Having a problem logging in? Please visit this page to clear all LQ-related cookies.
Get a virtual cloud desktop with the Linux distro that you want in less than five minutes with Shells! With over 10 pre-installed distros to choose from, the worry-free installation life is here! Whether you are a digital nomad or just looking for flexibility, Shells can put your Linux machine on the device that you want to use.
Exclusive for LQ members, get up to 45% off per month. Click here for more info.
|
|
01-17-2012, 01:10 PM
|
#1
|
Member
Registered: Nov 2009
Location: BC Canada
Distribution: CentOS, RHEL, Ubuntu, & Fedora
Posts: 30
Rep:
|
Googleplus Hangouts through ipTables Firewall
I have a consistent problem using Google+ Hangouts that I believe is related to my ipTables NAT Firewall with 2 internal subnets. If anyone has any tips I would really appreciate it.
I can use the audio portion of a hangout just fine but when I try to add video the bandwidth seems to die completely and nobody can understand anything anymore.
- This is on a 20Mb/1.5Mb Cable connection (confirmed with speed tests)
- Internal network is all Gig-E
- Tried from Macs and PCs on the inside of the firewall (fast/new systems)
- Tried in Chrome, Safari, Firefox, and IE 8/9
- Tried with different webcams
(unrelated? my Skype file-transfers outgoing have always been VERY slow too - incoming are very fast)
I believe the firewall isn't allowing the UDP traffic through - I have tried to add specific forwards for that but I can't tell if GPlus is using them or not. This (again I believe) is forcing GPlus chat to use TCP and that might be the problem. Has anyone got a successful configuration working for this or can offer any tips?
|
|
|
01-18-2012, 12:43 AM
|
#2
|
LQ Newbie
Registered: Oct 2011
Location: USA
Distribution: Backtrack 5, Ubuntu 11.10, Linux Mint 12, Cyanogen Mod 7, FreeBSD 9.0
Posts: 17
Rep:
|
What more can you tell us about the firewall? Is it stateful? Built into your router? A dedicated machine?

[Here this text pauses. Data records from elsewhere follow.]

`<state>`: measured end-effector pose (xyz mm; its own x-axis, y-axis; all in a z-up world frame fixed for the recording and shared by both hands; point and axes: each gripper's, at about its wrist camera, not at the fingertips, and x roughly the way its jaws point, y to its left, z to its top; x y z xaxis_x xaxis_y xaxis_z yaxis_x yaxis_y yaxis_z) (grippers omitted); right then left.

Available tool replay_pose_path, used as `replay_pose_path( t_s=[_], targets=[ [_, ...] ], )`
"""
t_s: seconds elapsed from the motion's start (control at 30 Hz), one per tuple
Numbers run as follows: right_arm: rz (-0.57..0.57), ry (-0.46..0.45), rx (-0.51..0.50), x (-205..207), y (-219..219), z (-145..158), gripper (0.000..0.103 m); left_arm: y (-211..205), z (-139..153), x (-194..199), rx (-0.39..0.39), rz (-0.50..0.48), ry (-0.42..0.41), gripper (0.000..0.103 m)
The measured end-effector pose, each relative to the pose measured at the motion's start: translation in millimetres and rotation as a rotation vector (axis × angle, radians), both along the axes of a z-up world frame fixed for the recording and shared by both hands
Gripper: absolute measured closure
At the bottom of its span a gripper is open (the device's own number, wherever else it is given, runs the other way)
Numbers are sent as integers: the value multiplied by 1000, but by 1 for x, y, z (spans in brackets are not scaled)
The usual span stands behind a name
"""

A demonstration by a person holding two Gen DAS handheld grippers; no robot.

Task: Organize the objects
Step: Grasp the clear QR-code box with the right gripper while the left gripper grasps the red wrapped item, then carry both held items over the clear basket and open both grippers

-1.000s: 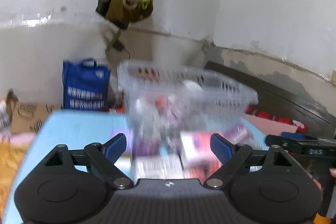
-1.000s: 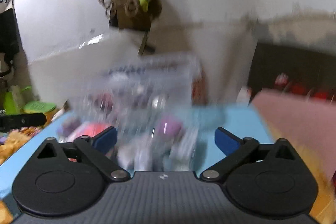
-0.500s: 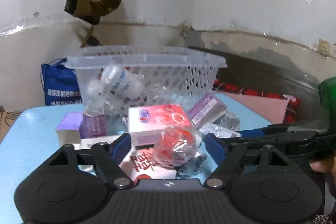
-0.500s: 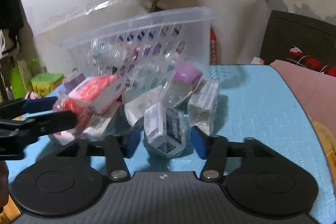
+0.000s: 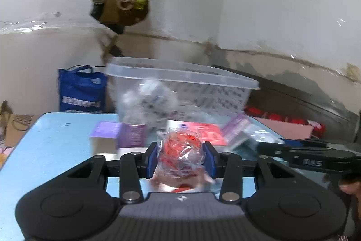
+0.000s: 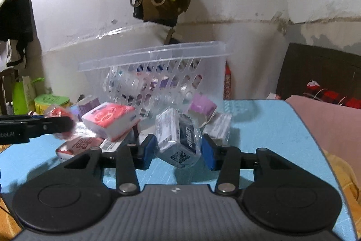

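On the light-blue table (image 6: 266, 128), a pile of small packets lies in front of a clear slotted plastic basket (image 6: 158, 64) that already holds several items. The left gripper (image 5: 180, 158) is closing, its blue pads pressing both sides of a red ball wrapped in crinkled clear plastic (image 5: 181, 150). The right gripper (image 6: 178, 150) is clamped on a clear-wrapped white and dark box with a printed code (image 6: 178, 139). A pink and white tissue pack (image 6: 110, 120) rests on the pile just beside it.

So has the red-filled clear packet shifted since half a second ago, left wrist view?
Yes. The red packet now sits between the closing left hand-held gripper pads, lower against the basket.
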<state>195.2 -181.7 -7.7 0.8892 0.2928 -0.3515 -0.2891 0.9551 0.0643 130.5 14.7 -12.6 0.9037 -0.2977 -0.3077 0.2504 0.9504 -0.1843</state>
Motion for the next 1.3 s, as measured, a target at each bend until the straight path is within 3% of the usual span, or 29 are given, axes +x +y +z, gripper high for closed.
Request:
replay_pose_path(
  t_s=[0.23,0.53,0.93,1.03,1.13,1.2,1.3],
  targets=[
    [-24,-95,2,-9,-1,3,55,19,-8,-13,-56,51,-4,57],
    [-40,-101,8,-9,0,3,55,30,-19,-22,-117,72,8,57],
    [-64,-131,19,-15,-3,11,55,31,-15,-24,-114,65,-8,57],
    [-44,-175,33,-22,-2,30,55,35,2,-20,-107,48,-39,57],
    [-9,-233,36,-16,5,64,55,34,39,-1,-85,17,-98,57],
    [13,-263,39,0,11,87,55,30,70,22,-81,1,-132,57],
    [34,-235,24,54,18,119,55,20,112,75,-77,-30,-100,57]
  ],
)
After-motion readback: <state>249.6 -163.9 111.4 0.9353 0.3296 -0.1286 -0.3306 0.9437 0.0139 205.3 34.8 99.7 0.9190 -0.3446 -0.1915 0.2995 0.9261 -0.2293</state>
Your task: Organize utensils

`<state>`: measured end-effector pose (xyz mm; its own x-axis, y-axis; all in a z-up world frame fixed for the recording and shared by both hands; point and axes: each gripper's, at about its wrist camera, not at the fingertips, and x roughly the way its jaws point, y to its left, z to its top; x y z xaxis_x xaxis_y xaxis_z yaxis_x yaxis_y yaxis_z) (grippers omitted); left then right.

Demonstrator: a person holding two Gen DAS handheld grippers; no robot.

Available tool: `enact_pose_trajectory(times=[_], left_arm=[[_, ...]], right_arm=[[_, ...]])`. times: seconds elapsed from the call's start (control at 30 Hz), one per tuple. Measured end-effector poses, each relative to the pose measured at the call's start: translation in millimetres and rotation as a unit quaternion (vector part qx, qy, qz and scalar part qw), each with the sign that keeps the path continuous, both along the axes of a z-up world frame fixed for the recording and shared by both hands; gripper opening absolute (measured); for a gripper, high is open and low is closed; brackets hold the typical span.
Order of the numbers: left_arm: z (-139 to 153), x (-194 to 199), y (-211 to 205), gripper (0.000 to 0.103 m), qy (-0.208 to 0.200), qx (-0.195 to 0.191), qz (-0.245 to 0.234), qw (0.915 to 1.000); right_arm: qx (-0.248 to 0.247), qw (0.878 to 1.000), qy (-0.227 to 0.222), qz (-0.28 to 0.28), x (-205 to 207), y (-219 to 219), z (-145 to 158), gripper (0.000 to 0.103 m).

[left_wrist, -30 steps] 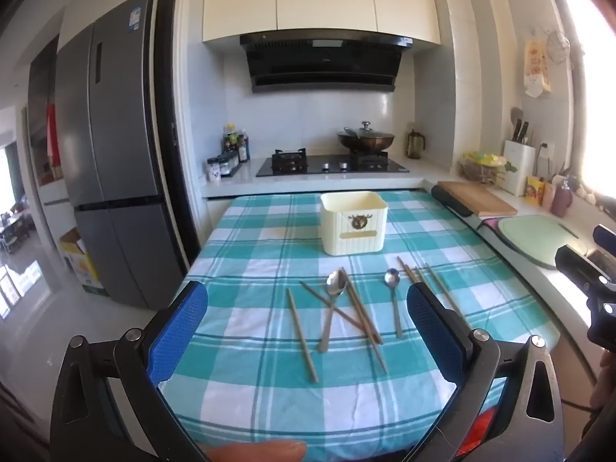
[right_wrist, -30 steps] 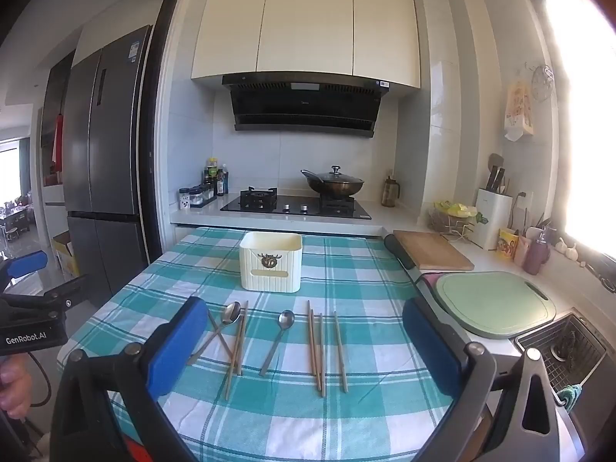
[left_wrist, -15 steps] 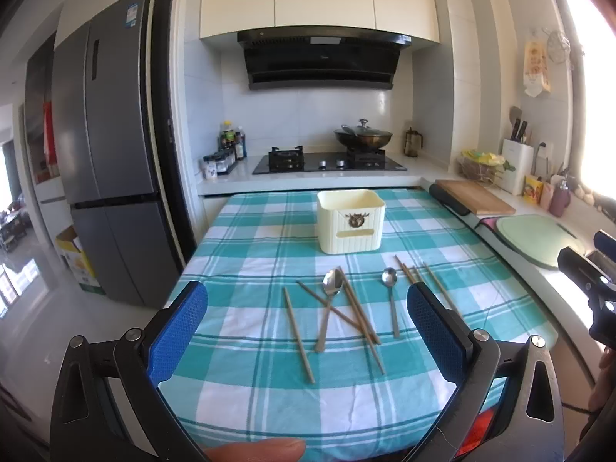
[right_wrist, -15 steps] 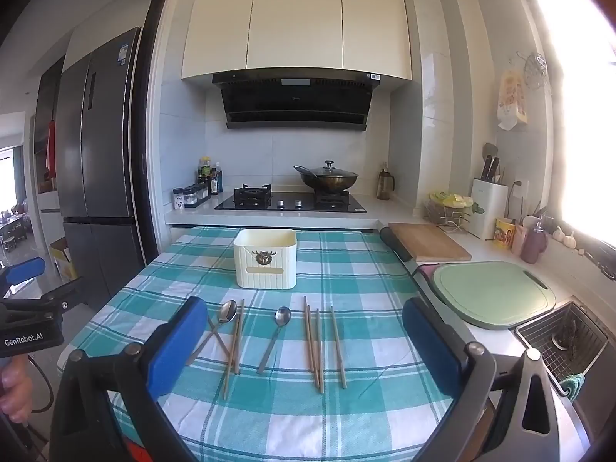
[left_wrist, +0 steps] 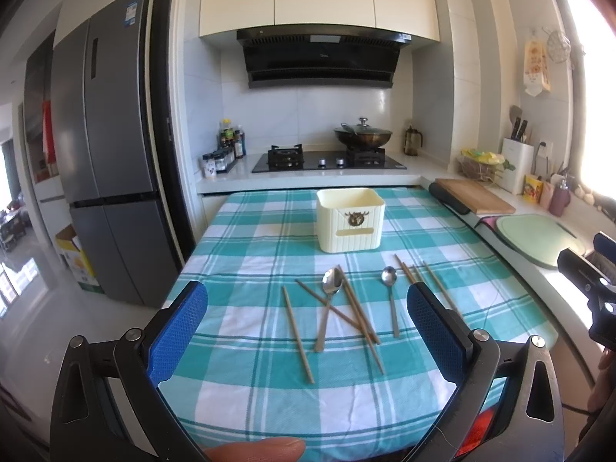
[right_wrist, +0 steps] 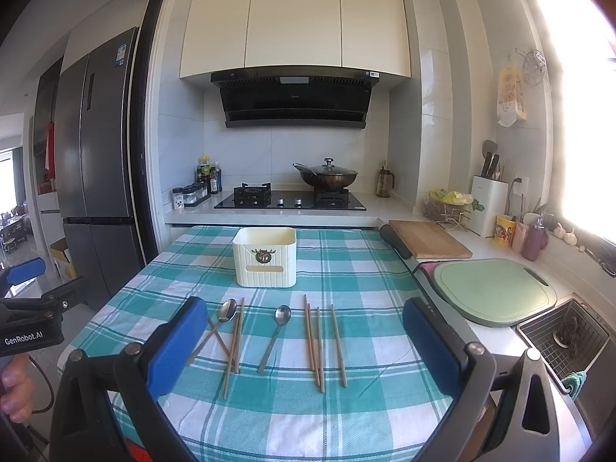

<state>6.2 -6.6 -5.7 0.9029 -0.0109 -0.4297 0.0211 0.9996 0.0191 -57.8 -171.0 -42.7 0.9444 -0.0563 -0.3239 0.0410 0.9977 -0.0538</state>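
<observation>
A cream utensil holder (left_wrist: pixel 350 220) stands on the teal checked tablecloth (left_wrist: pixel 246 254); it also shows in the right wrist view (right_wrist: pixel 265 257). In front of it lie two metal spoons (left_wrist: pixel 330 304) (left_wrist: pixel 390 297) and several wooden chopsticks (left_wrist: pixel 298 340). In the right wrist view the spoons (right_wrist: pixel 219 323) (right_wrist: pixel 275 333) and chopsticks (right_wrist: pixel 319 340) lie between the fingers. My left gripper (left_wrist: pixel 306 333) is open and empty above the table's near edge. My right gripper (right_wrist: pixel 304 346) is open and empty, also near the front edge.
A fridge (left_wrist: pixel 104 146) stands at the left. Behind the table are a stove (left_wrist: pixel 327 159) with a wok (left_wrist: pixel 362 136). At the right are a wooden board (right_wrist: pixel 427 242), a green cutting board (right_wrist: pixel 492 288) and a sink (right_wrist: pixel 566 335).
Both views have shifted slightly; the table and utensils sit a little lower and closer in frame. Nothing was taken hold of or moved on the table.
</observation>
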Motion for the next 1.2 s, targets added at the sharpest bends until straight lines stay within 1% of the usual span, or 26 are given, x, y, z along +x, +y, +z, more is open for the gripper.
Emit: enact_pose_trajectory(times=[0.6,0.77,1.2], left_arm=[[-0.6,1.6,-0.9,0.103,0.002,0.000,0.000,1.0000],[-6.3,1.5,-4.6,0.103,0.002,0.000,-0.001,1.0000],[-9.4,2.0,-6.6,0.103,0.005,0.000,-0.002,1.0000]], right_arm=[[0.000,1.000,0.003,-0.001,0.3,0.3,0.3,0.103],[0.000,1.000,0.004,-0.001,0.0,0.6,-1.0,0.103],[0.003,1.000,0.008,-0.002,2.1,-2.0,-3.6,0.103]])
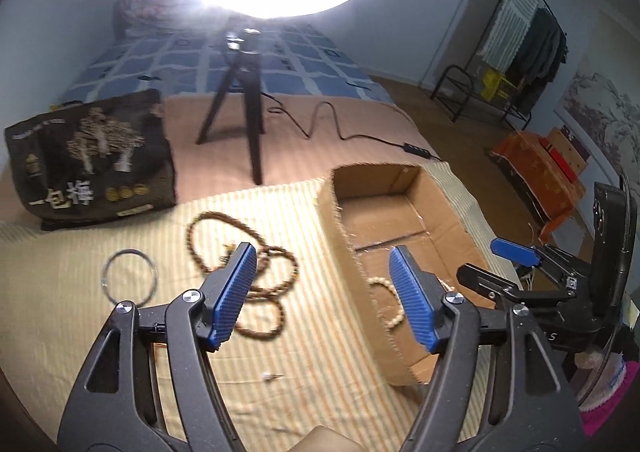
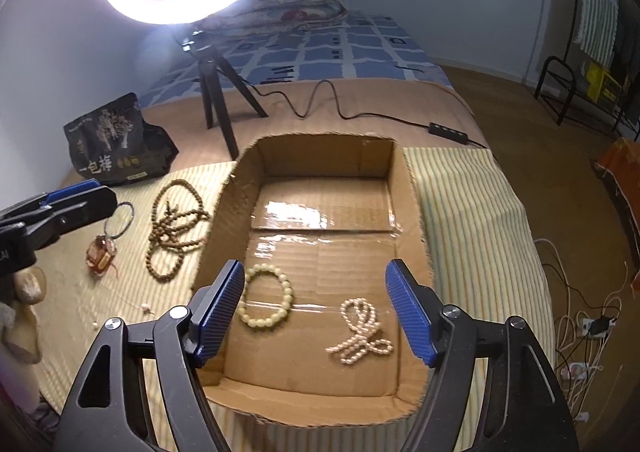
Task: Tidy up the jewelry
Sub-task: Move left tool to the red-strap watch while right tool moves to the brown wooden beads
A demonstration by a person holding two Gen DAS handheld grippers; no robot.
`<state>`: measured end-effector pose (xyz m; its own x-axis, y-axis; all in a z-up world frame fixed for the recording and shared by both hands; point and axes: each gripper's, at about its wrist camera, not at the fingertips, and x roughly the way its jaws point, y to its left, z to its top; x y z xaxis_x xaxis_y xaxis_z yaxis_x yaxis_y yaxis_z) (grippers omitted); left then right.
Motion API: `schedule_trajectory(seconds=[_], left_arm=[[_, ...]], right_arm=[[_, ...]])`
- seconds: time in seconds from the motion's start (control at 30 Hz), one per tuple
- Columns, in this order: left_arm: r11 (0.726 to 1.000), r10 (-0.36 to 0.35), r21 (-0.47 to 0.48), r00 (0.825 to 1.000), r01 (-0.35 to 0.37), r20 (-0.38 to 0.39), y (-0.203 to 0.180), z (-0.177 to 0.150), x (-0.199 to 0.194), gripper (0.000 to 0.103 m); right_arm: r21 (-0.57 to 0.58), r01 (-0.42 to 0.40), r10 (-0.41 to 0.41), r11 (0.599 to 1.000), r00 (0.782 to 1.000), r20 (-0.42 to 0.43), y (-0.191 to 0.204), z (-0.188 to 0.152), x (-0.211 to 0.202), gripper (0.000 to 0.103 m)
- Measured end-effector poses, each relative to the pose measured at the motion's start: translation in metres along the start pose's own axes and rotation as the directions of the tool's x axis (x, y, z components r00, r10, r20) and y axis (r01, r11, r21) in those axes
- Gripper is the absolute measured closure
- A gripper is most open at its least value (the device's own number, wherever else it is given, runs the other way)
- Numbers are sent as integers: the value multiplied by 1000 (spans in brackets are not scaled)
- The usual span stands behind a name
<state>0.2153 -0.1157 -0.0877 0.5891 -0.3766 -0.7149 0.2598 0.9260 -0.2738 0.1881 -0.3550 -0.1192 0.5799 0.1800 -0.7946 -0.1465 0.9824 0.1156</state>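
An open cardboard box [image 2: 412, 212] lies on a striped cloth [image 2: 460, 196]. Inside it lie a pale green bead bracelet [image 2: 267, 297] and a coiled pearl necklace [image 2: 360, 332]. Left of the box on the cloth lie a long brown bead necklace [image 2: 174, 228], a thin ring bangle [image 2: 120, 218] and a small amber-red trinket [image 2: 100, 254]. My right gripper [image 2: 316, 304] is open and empty above the box's near part. My left gripper [image 1: 324, 292] is open and empty above the cloth, between the brown necklace [image 1: 256, 252] and the box [image 1: 340, 220]. The bangle [image 1: 129, 276] lies to its left.
A ring light on a black tripod [image 2: 218, 92] stands behind the box, its cable and switch [image 2: 448, 131] running right. A dark printed bag [image 2: 116, 144] sits at the back left. Small loose beads [image 1: 267, 376] lie on the cloth. Cables [image 2: 580, 324] lie on the floor at right.
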Motion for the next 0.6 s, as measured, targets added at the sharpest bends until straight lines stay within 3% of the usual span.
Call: schedule_trajectory(seconds=[0.37, 0.6], left_arm=[[995, 70, -69, 997, -68, 22, 73, 5, -36, 32], [979, 119, -170, 993, -115, 11, 140, -7, -56, 32]], right_arm=[[-19, -84, 84, 996, 996, 11, 39, 13, 7, 24], [-39, -133, 134, 990, 991, -1, 70, 23, 14, 24]])
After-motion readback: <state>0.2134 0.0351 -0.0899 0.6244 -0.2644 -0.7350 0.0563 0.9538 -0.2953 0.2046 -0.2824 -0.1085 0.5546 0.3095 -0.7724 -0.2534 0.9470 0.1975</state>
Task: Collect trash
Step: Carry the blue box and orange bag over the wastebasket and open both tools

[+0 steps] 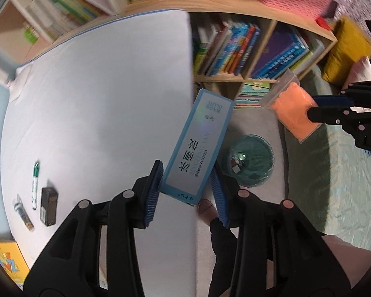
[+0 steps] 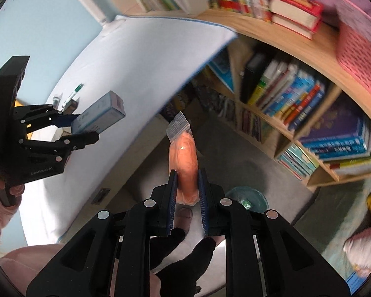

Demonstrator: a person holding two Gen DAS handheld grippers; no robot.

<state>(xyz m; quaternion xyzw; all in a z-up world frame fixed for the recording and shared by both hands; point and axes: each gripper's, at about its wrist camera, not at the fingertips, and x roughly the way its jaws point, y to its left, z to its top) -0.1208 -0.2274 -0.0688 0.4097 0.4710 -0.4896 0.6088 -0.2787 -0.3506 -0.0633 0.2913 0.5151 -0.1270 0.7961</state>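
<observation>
Now your left tool [image 1: 185, 185] is clamped on a blue-and-white box [image 1: 197, 146], its two blue pads pressing the box's lower end so that the long carton sticks out past the fingers, over the right edge of the white worktop [image 1: 99, 86]. Your right tool [image 2: 188, 193] is clamped on a clear bag of orange stuff [image 2: 184, 163]; the bag stands up between the pads with its sealed clear top pointing away from you. From the left wrist camera the same bag [image 1: 293, 106] shows off to the right, gripped at its edge by the right tool [image 1: 316, 107]. Below both tools, on the grey floor, stands a round green bin [image 1: 249, 160] with a few scraps already in it; the box hangs just to the left of it. Back on the worktop, well apart from your tools, lie a green-capped marker [image 1: 35, 185], a small dark box [image 1: 49, 206] and a small tube [image 1: 23, 214]. Bookshelves [image 1: 254, 49] full of books stand behind.
</observation>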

Is it only being handled client-side by iptables? If so, can you post the results of the following command?
# iptables --list
(I'm assuming you're only using IPv4 here)
|
|
|
01-19-2012, 04:33 PM
|
#3
|
Member
Registered: Nov 2009
Location: BC Canada
Distribution: CentOS, RHEL, Ubuntu, & Fedora
Posts: 30
Original Poster
Rep:
|
This is just clientside from ipTables (not stateful) on a dedicated Centos 6 machine the machine is the router.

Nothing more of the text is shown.